[Problem to solve]
The whole listing needs to be written out exactly, except for any images.

[Source information]
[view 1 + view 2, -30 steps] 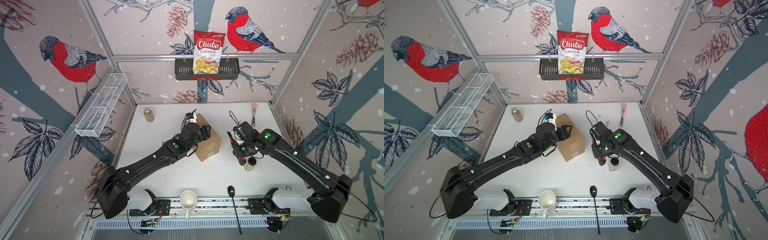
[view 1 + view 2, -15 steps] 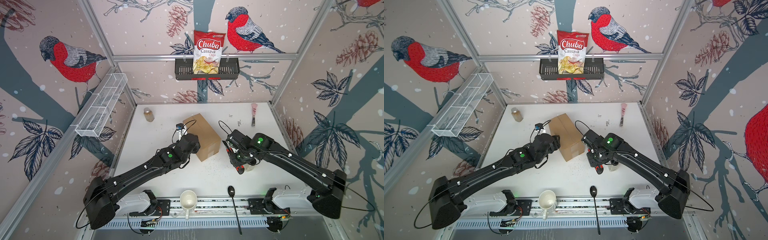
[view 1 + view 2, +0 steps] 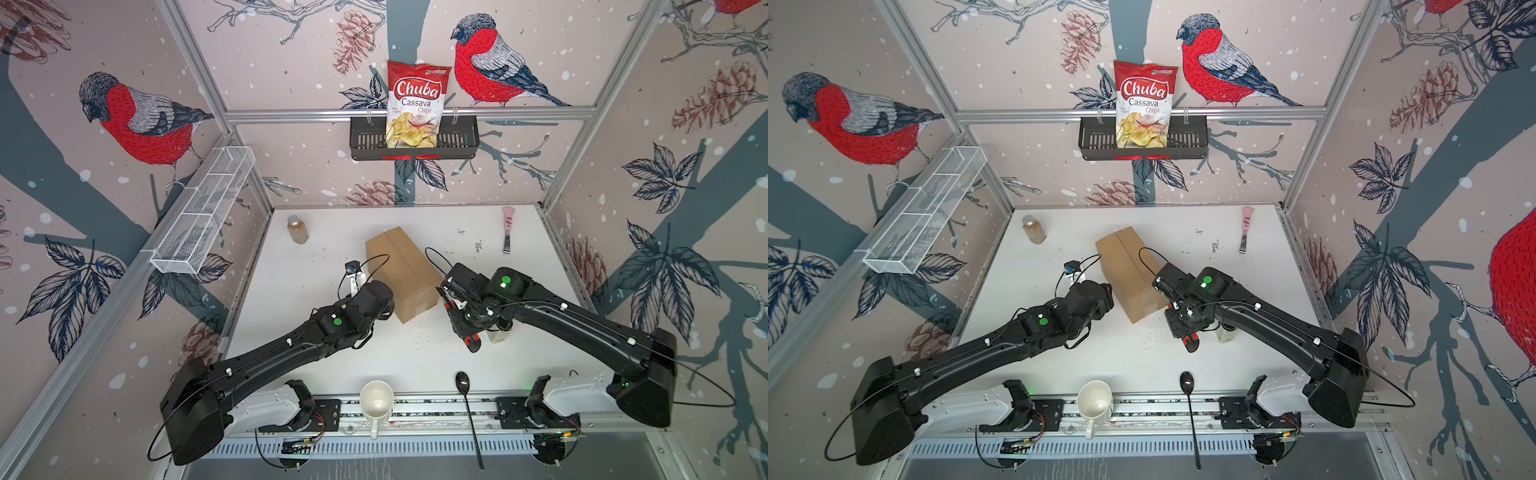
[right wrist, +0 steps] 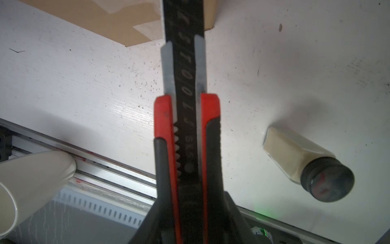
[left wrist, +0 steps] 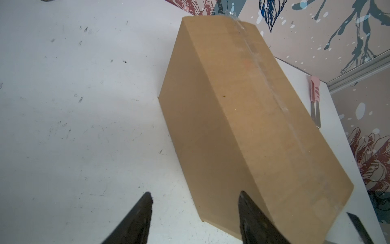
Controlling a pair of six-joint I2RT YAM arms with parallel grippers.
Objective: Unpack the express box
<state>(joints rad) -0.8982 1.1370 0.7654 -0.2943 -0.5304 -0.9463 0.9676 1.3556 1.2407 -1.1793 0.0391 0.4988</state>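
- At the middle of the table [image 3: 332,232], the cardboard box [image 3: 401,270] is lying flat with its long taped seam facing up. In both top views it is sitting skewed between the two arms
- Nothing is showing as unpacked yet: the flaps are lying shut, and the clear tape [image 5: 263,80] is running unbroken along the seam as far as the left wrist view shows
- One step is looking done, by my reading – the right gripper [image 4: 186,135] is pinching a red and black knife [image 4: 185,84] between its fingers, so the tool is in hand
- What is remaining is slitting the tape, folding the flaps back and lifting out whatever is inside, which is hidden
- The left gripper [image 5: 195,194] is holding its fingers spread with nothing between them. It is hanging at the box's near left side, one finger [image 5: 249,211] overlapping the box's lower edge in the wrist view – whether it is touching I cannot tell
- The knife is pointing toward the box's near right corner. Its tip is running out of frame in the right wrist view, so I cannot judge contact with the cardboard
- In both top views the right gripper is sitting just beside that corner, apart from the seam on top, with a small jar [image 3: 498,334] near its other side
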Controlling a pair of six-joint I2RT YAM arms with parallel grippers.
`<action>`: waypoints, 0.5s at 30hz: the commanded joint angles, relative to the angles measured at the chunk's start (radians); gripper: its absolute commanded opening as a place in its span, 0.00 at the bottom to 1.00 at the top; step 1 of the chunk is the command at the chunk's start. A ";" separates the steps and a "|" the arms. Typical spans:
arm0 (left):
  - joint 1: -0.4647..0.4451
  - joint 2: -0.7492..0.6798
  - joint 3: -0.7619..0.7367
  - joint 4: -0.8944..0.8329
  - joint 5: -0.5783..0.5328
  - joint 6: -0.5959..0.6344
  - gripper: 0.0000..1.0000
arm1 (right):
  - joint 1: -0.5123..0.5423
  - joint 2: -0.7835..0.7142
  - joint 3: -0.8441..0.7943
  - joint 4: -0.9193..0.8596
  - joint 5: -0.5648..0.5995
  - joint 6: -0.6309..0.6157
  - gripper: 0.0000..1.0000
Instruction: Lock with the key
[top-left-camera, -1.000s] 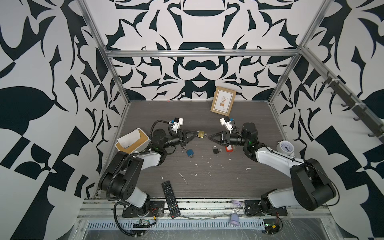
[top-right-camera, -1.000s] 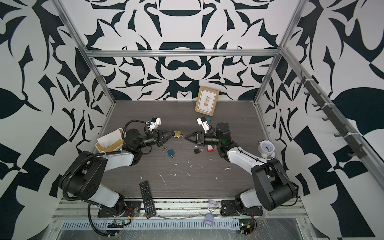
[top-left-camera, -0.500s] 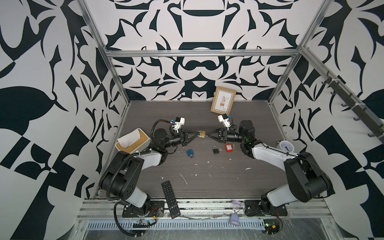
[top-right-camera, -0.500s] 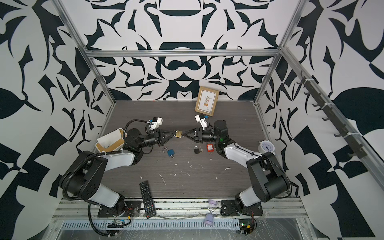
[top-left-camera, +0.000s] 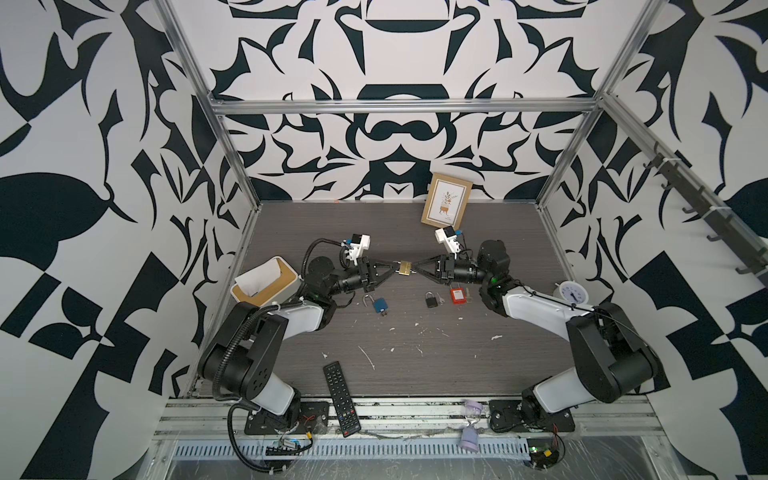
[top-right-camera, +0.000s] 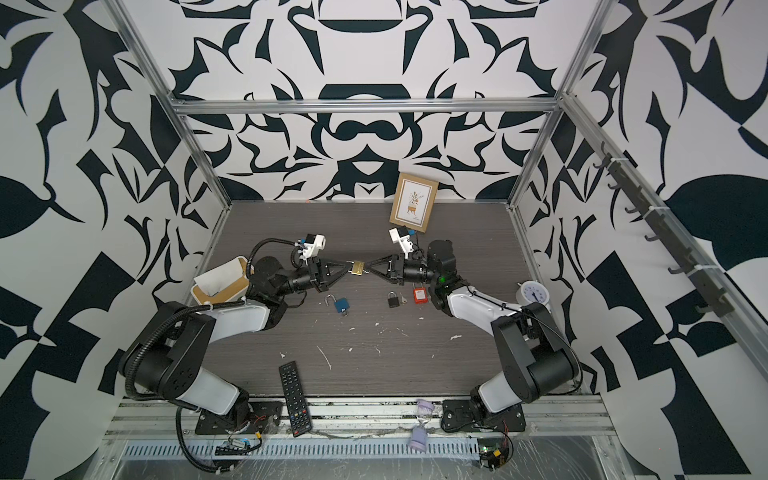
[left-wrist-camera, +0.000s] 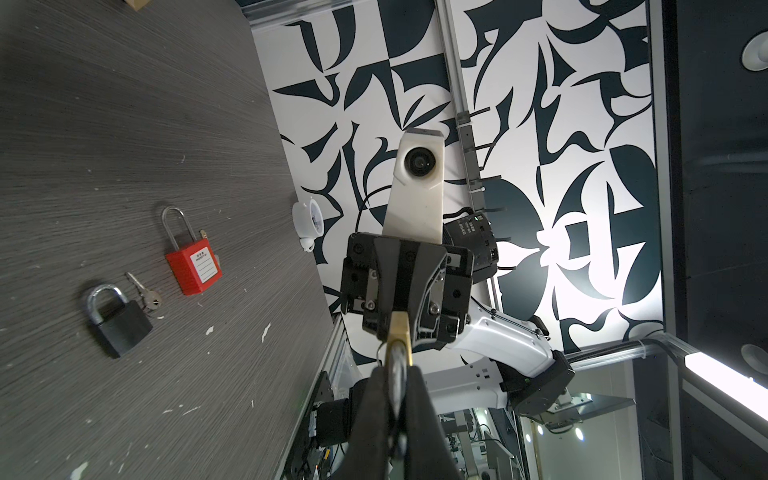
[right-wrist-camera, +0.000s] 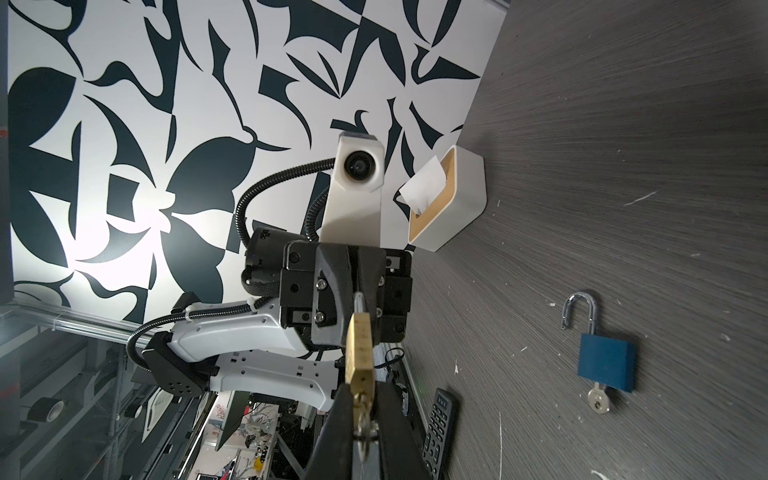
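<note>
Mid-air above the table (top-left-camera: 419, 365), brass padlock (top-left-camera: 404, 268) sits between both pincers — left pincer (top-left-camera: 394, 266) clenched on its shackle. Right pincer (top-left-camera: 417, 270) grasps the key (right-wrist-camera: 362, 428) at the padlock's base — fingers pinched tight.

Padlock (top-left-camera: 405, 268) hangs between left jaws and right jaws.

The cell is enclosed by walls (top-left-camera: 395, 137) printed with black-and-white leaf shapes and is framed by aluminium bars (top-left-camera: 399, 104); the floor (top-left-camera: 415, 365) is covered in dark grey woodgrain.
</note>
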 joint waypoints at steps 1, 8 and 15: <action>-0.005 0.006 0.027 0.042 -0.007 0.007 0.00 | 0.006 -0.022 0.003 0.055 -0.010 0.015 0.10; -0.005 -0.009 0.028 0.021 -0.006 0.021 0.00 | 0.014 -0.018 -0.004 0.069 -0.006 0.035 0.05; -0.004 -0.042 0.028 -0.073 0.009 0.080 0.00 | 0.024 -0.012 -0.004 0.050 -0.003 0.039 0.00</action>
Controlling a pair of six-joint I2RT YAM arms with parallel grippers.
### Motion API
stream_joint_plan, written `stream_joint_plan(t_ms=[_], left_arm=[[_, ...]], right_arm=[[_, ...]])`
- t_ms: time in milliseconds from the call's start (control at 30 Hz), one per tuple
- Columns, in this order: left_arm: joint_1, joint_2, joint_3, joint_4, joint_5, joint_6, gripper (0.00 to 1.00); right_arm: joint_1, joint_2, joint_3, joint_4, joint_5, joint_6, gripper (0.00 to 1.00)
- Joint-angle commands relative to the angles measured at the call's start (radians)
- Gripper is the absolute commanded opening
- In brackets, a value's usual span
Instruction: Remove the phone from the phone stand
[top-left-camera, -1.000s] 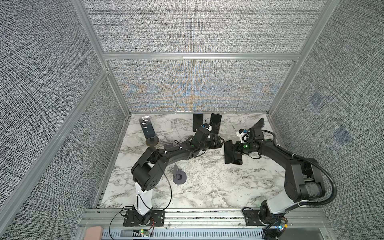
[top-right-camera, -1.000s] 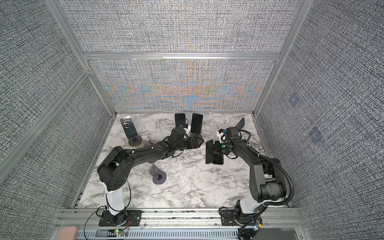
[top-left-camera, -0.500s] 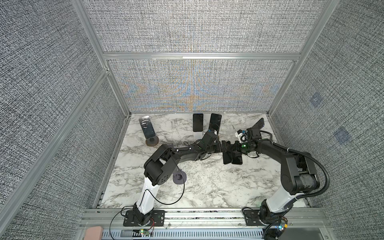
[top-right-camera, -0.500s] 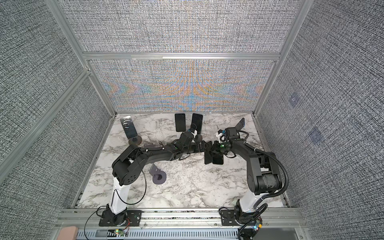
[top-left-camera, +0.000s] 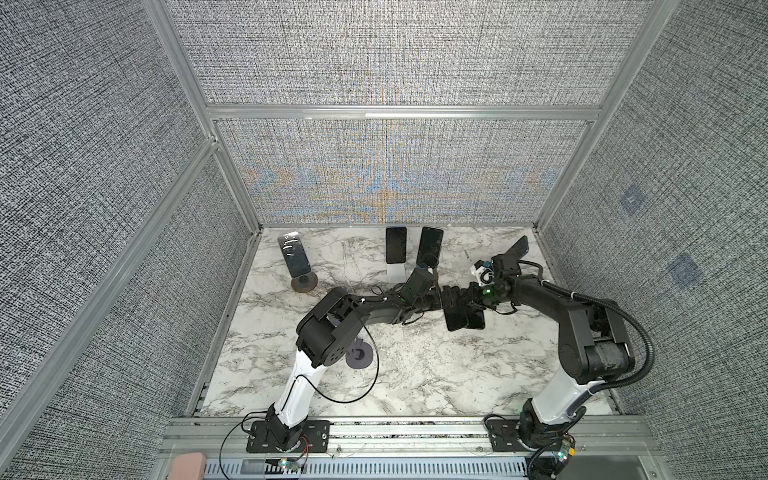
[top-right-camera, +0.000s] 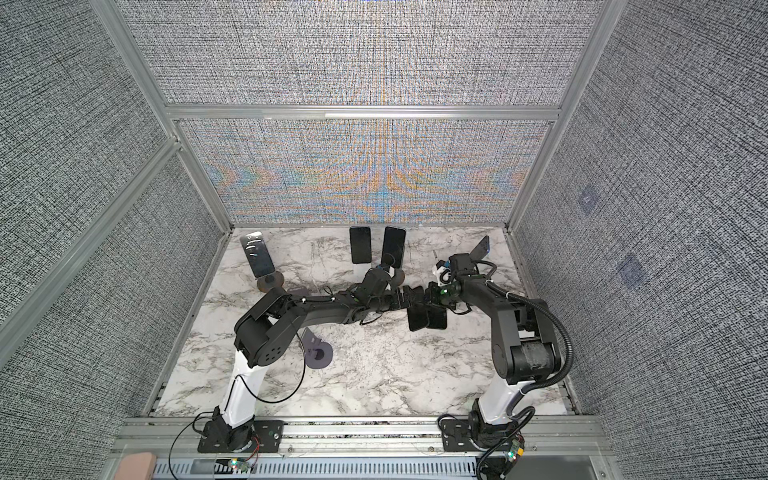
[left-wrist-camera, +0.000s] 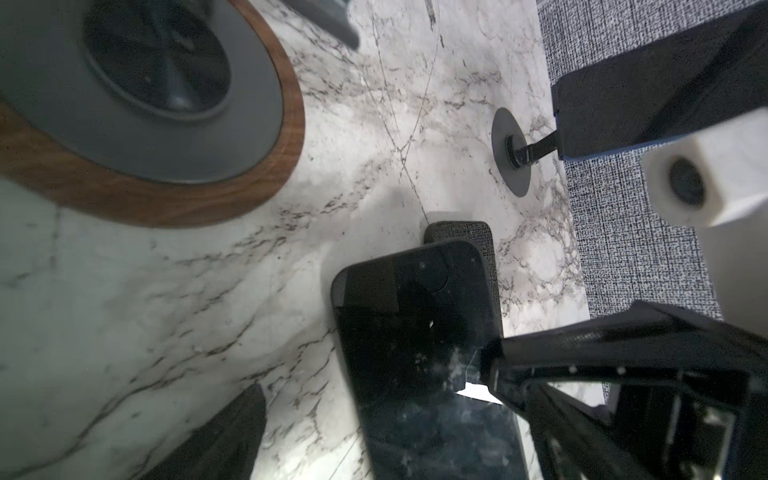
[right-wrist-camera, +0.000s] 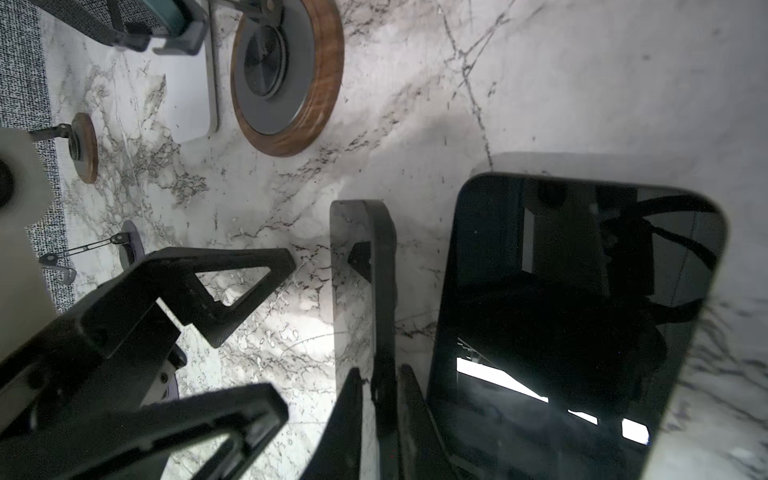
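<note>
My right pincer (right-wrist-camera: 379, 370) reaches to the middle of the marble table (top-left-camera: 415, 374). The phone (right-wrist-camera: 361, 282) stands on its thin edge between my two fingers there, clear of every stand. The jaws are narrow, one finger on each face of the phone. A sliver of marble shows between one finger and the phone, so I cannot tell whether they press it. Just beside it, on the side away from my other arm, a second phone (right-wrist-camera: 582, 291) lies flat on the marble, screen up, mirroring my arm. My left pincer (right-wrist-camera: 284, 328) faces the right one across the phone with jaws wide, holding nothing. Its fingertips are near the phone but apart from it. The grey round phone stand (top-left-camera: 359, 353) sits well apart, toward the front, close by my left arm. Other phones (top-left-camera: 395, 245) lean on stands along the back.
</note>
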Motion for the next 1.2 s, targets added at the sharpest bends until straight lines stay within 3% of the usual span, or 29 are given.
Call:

[Your solution]
[view 1 + view 2, -30 steps] 
[view 1 + view 2, -15 steps] 
[view 1 + view 2, +0 steps] 
[right wrist, +0 steps] 
[left wrist, +0 steps] 
Controlling a pair of six-joint I2RT YAM arms with parallel grippers.
Objective: Unpack the express box
<state>(joints rad) -0.8982 1.1370 0.7654 -0.2943 -0.5304 -0.9463 0.9676 1.3556 1.2407 -1.1793 0.0391 0.4988</state>
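- At the middle of the table [image 3: 332,232], the cardboard box [image 3: 401,270] is lying flat with its long taped seam facing up. In both top views it is sitting skewed between the two arms
- Nothing is showing as unpacked yet: the flaps are lying shut, and the clear tape [image 5: 263,80] is running unbroken along the seam as far as the left wrist view shows
- One step is looking done, by my reading – the right gripper [image 4: 186,135] is pinching a red and black knife [image 4: 185,84] between its fingers, so the tool is in hand
- What is remaining is slitting the tape, folding the flaps back and lifting out whatever is inside, which is hidden
- The left gripper [image 5: 195,194] is holding its fingers spread with nothing between them. It is hanging at the box's near left side, one finger [image 5: 249,211] overlapping the box's lower edge in the wrist view – whether it is touching I cannot tell
- The knife is pointing toward the box's near right corner. Its tip is running out of frame in the right wrist view, so I cannot judge contact with the cardboard
- In both top views the right gripper is sitting just beside that corner, apart from the seam on top, with a small jar [image 3: 498,334] near its other side
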Controlling a pair of six-joint I2RT YAM arms with parallel grippers.
`<action>`: waypoints, 0.5s at 30hz: the commanded joint angles, relative to the angles measured at the chunk's start (radians); gripper: its absolute commanded opening as a place in its span, 0.00 at the bottom to 1.00 at the top; step 1 of the chunk is the command at the chunk's start. A ";" separates the steps and a "|" the arms. Typical spans:
arm0 (left):
  - joint 1: -0.4647..0.4451
  - joint 2: -0.7492..0.6798
  - joint 3: -0.7619..0.7367
  - joint 4: -0.8944..0.8329
  - joint 5: -0.5783..0.5328
  - joint 6: -0.5959..0.6344
  - gripper: 0.0000..1.0000
arm1 (right):
  - joint 1: -0.5123..0.5423
  - joint 2: -0.7835..0.7142
  - joint 3: -0.8441..0.7943
  - joint 4: -0.9193..0.8596
  - joint 5: -0.5648..0.5995
  - joint 6: -0.6309..0.6157
  - gripper: 0.0000..1.0000
Instruction: Lock with the key
[top-left-camera, -1.000s] 
[top-right-camera, -1.000s] 
[top-left-camera, -0.500s] 
[top-right-camera, -0.500s] 
[top-left-camera, +0.000s] 
[top-right-camera, +0.000s] 
[left-wrist-camera, +0.000s] 
[right-wrist-camera, +0.000s] 
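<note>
Mid-air above the table (top-left-camera: 419, 365), brass padlock (top-left-camera: 404, 268) sits between both pincers — left pincer (top-left-camera: 394, 266) clenched on its shackle. Right pincer (top-left-camera: 417, 270) grasps the key (right-wrist-camera: 362, 428) at the padlock's base — fingers pinched tight.

Padlock (top-left-camera: 405, 268) hangs between left jaws and right jaws.

The cell is enclosed by walls (top-left-camera: 395, 137) printed with black-and-white leaf shapes and is framed by aluminium bars (top-left-camera: 399, 104); the floor (top-left-camera: 415, 365) is covered in dark grey woodgrain.
</note>
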 joint waypoints at steps 1, 8 and 15: <action>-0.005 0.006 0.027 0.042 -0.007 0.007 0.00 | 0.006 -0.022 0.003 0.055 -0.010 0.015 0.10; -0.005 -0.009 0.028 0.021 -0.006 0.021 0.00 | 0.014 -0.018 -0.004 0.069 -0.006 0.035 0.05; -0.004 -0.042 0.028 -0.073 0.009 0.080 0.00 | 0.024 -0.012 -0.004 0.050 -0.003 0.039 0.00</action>
Controlling a pair of six-joint I2RT YAM arms with parallel grippers.
### Motion API
stream_joint_plan, written `stream_joint_plan(t_ms=[_], left_arm=[[_, ...]], right_arm=[[_, ...]])`
- t_ms: time in milliseconds from the call's start (control at 30 Hz), one per tuple
- Columns, in this order: left_arm: joint_1, joint_2, joint_3, joint_4, joint_5, joint_6, gripper (0.00 to 1.00); right_arm: joint_1, joint_2, joint_3, joint_4, joint_5, joint_6, gripper (0.00 to 1.00)
- Joint-angle commands relative to the angles measured at the call's start (radians)
- Gripper is the absolute commanded opening
- In brackets, a value's usual span
Instruction: Remove the phone from the phone stand
[top-left-camera, -1.000s] 
[top-right-camera, -1.000s] 
[top-left-camera, -0.500s] 
[top-right-camera, -0.500s] 
[top-left-camera, +0.000s] 
[top-right-camera, +0.000s] 
[left-wrist-camera, +0.000s] 
[right-wrist-camera, +0.000s] 
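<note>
My right pincer (right-wrist-camera: 379, 370) reaches to the middle of the marble table (top-left-camera: 415, 374). The phone (right-wrist-camera: 361, 282) stands on its thin edge between my two fingers there, clear of every stand. The jaws are narrow, one finger on each face of the phone. A sliver of marble shows between one finger and the phone, so I cannot tell whether they press it. Just beside it, on the side away from my other arm, a second phone (right-wrist-camera: 582, 291) lies flat on the marble, screen up, mirroring my arm. My left pincer (right-wrist-camera: 284, 328) faces the right one across the phone with jaws wide, holding nothing. Its fingertips are near the phone but apart from it. The grey round phone stand (top-left-camera: 359, 353) sits well apart, toward the front, close by my left arm. Other phones (top-left-camera: 395, 245) lean on stands along the back.
</note>
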Motion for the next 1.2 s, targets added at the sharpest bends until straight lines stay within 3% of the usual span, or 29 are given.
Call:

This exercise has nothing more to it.